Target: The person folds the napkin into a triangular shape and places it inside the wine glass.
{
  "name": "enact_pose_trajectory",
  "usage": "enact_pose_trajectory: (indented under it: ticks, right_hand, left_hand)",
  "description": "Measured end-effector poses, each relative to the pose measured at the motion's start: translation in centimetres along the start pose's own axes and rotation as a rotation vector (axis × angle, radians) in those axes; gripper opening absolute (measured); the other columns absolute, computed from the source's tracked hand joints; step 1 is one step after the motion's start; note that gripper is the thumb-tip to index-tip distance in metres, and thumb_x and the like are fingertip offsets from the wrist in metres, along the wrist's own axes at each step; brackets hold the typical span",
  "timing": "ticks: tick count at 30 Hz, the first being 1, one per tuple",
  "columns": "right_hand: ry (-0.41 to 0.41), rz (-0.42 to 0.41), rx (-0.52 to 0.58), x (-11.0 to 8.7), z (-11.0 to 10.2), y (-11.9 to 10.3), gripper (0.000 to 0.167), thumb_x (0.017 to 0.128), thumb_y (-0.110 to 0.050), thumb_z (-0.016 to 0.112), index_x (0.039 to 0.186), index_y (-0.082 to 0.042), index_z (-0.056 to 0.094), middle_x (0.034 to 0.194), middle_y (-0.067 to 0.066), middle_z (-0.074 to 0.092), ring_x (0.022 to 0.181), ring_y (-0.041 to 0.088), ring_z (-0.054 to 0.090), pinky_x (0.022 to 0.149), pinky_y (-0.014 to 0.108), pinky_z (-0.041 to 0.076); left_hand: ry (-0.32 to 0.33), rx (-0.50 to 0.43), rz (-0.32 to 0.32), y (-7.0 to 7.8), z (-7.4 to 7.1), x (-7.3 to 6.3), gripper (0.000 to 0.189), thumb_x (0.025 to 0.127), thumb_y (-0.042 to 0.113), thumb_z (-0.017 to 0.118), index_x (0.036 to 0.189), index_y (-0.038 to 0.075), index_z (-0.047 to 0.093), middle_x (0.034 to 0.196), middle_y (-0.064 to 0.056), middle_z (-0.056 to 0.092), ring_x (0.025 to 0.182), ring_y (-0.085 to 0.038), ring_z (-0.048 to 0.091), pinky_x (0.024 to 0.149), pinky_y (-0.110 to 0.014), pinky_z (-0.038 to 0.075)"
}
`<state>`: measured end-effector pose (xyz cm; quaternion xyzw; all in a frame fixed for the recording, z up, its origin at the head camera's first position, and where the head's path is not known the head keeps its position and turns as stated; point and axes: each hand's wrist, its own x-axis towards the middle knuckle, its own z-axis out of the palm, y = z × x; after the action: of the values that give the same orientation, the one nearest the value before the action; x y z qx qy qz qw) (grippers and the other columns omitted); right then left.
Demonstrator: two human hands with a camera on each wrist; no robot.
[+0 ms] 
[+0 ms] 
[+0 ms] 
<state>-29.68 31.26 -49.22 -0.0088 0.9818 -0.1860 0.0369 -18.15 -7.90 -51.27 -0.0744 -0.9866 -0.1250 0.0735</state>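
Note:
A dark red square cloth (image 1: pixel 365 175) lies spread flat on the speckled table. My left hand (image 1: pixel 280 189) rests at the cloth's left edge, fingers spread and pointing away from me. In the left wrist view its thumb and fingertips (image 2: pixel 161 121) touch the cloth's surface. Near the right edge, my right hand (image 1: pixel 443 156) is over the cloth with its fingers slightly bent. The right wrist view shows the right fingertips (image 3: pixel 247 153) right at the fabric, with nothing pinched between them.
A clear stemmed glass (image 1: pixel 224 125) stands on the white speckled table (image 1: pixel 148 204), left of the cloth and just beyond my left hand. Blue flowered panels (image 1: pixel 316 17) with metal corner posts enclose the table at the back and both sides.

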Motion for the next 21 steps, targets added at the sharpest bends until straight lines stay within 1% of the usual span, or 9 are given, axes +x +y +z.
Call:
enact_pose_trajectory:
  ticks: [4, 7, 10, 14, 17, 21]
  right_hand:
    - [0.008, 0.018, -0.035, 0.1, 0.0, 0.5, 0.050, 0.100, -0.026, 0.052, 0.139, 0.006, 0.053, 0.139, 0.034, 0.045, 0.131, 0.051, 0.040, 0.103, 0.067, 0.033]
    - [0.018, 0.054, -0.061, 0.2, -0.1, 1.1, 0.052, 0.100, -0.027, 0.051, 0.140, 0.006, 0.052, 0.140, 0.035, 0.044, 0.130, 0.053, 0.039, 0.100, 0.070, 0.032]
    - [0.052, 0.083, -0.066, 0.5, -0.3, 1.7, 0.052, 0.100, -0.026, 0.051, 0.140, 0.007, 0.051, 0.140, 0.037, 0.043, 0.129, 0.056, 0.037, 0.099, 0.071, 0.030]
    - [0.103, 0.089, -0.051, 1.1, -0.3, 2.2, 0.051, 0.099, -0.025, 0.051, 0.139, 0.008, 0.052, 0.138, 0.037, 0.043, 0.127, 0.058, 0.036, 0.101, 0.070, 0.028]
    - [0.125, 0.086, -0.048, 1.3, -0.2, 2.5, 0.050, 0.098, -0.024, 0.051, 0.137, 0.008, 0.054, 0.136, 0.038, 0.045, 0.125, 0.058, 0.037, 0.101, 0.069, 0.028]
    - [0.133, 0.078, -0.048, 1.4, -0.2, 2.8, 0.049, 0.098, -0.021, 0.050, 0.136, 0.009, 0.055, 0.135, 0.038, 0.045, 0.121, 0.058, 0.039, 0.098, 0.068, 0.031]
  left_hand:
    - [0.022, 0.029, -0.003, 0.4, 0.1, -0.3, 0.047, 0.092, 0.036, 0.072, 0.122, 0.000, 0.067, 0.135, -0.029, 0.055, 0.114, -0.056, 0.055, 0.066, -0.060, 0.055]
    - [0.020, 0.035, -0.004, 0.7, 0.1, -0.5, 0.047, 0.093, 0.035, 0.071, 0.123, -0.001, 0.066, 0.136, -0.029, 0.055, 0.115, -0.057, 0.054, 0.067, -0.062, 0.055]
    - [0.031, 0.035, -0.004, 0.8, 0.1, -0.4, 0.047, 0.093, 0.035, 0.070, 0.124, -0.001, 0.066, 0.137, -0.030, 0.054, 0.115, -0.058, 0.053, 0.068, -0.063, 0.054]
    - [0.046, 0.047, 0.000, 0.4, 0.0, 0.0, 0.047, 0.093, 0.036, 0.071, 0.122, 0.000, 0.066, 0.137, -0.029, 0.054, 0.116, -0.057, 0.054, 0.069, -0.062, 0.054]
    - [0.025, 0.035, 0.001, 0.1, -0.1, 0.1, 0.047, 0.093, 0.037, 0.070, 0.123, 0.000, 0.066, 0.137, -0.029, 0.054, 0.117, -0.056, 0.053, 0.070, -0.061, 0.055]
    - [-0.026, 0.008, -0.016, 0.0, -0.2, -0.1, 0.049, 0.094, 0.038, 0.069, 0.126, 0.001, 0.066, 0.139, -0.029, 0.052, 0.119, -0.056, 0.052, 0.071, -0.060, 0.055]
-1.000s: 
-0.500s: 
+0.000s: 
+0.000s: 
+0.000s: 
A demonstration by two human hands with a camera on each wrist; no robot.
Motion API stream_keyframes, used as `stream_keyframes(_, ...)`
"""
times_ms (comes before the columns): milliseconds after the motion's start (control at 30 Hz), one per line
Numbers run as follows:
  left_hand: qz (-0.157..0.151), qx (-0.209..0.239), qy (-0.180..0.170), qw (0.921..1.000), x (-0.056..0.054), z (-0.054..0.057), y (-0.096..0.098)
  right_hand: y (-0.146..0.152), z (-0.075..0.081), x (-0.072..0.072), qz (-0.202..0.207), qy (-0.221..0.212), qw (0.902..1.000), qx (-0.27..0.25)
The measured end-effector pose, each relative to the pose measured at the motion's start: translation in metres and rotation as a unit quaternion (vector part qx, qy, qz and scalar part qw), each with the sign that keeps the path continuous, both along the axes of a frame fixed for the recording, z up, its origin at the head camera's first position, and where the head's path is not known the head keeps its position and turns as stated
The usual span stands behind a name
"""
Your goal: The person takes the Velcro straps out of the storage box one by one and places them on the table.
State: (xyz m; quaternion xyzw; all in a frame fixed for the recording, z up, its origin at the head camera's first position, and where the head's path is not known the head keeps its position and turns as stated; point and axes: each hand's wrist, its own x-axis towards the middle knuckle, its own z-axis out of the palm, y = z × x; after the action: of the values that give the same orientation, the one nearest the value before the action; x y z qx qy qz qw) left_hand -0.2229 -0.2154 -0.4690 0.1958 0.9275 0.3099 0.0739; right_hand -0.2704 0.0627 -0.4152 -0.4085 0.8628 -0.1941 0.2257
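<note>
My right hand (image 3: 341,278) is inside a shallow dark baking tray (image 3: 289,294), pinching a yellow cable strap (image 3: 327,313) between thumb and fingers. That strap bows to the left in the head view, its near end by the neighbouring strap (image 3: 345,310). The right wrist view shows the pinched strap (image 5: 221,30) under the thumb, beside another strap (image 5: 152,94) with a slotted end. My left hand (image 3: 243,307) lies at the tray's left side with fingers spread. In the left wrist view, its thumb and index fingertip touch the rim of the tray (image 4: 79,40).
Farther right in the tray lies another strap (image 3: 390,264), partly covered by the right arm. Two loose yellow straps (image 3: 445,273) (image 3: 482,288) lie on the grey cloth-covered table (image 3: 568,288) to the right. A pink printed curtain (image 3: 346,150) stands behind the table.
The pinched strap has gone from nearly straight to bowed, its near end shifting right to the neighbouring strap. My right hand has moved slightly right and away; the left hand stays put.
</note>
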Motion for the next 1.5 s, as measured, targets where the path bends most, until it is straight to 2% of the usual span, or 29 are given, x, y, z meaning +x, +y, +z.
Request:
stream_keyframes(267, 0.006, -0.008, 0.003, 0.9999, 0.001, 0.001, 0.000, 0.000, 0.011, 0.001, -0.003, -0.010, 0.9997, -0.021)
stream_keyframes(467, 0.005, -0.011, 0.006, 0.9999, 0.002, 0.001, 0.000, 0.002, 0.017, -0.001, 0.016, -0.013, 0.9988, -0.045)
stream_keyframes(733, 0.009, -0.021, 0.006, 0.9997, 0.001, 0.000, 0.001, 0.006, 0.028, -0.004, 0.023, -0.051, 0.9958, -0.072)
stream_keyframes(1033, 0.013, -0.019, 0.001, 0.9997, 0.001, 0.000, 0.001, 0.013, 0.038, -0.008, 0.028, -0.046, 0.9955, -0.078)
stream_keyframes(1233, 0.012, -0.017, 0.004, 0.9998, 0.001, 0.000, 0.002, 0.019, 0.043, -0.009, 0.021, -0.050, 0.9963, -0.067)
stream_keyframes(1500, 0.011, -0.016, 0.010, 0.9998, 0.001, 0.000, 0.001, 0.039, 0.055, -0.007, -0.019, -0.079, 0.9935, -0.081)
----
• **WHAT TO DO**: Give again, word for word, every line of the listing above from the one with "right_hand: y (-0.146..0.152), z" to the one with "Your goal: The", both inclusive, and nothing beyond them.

• **ANSWER TO THIS EXERCISE**:
  right_hand: y (-0.146..0.152), z (-0.075..0.081), x (-0.072..0.072), qz (-0.202..0.207), qy (-0.221..0.212), qw (0.902..1.000), qx (-0.27..0.25)
The measured end-effector pose, each relative to the pose measured at the motion's start: translation in metres and rotation as a unit quaternion (vector part qx, qy, qz and scalar part qw), each with the sign that keeps the path continuous, both along the axes of a frame fixed for the recording, z up, its origin at the head camera's first position, and where the head's path is not known the head keeps its position and turns as stated
The usual span stands behind a name
"""
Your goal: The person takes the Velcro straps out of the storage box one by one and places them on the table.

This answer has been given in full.